TRY IT: Count the lines below that contain the word "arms" and give only that number.
─── DATASET
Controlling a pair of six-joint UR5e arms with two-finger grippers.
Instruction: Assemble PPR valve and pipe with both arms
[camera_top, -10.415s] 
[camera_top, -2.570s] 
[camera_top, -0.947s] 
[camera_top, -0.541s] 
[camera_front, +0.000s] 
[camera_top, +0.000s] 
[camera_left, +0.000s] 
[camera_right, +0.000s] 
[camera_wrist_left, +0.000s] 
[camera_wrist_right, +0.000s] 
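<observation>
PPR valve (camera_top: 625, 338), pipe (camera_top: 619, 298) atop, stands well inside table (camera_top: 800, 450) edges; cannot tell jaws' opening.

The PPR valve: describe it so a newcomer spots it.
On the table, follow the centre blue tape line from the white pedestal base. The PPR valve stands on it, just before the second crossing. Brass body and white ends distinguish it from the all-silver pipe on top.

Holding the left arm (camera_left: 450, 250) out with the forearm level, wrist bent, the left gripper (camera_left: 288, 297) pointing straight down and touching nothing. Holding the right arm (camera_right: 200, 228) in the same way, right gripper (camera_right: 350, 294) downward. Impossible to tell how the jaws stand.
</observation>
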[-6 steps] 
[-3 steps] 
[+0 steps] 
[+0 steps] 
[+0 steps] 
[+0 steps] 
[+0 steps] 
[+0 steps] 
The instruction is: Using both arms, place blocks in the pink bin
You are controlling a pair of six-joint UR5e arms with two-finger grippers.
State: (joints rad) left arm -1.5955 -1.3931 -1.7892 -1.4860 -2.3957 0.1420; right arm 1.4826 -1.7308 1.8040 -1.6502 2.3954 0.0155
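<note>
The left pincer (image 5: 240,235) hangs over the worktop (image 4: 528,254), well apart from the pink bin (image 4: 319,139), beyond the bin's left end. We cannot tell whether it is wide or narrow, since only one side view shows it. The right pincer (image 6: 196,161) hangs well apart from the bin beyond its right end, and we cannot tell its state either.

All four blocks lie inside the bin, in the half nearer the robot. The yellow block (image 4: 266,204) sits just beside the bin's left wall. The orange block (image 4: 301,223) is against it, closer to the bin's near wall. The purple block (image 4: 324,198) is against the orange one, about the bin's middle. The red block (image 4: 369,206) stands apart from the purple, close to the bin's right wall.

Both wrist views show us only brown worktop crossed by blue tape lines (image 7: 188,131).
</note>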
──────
REPLY: 4